Work to complete ▸
The full listing below must be printed exactly, word for word.

Data segment ▸
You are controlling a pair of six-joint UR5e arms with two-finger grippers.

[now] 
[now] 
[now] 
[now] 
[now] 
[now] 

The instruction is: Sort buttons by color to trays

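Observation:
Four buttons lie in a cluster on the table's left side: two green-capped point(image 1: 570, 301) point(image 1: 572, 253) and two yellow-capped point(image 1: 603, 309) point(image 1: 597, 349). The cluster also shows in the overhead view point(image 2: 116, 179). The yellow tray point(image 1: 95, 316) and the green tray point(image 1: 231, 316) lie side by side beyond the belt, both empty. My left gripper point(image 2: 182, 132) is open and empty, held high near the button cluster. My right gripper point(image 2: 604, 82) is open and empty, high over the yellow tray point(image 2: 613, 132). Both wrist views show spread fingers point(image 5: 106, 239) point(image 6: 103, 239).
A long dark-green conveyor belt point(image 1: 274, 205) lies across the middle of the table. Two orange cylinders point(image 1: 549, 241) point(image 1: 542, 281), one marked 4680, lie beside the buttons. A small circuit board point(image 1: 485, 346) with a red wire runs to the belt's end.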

Expected answer ▸
You are controlling a pair of six-joint UR5e arms with two-finger grippers.

[now] 
[now] 
[now] 
[now] 
[now] 
[now] 

The instruction is: Sort buttons by color to trays

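Observation:
Four buttons lie in a cluster on the table's left side: two green-capped point(image 1: 570, 301) point(image 1: 572, 253) and two yellow-capped point(image 1: 603, 309) point(image 1: 597, 349). The cluster also shows in the overhead view point(image 2: 116, 179). The yellow tray point(image 1: 95, 316) and the green tray point(image 1: 231, 316) lie side by side beyond the belt, both empty. My left gripper point(image 2: 182, 132) is open and empty, held high near the button cluster. My right gripper point(image 2: 604, 82) is open and empty, high over the yellow tray point(image 2: 613, 132). Both wrist views show spread fingers point(image 5: 106, 239) point(image 6: 103, 239).
A long dark-green conveyor belt point(image 1: 274, 205) lies across the middle of the table. Two orange cylinders point(image 1: 549, 241) point(image 1: 542, 281), one marked 4680, lie beside the buttons. A small circuit board point(image 1: 485, 346) with a red wire runs to the belt's end.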

Nothing else goes with this output.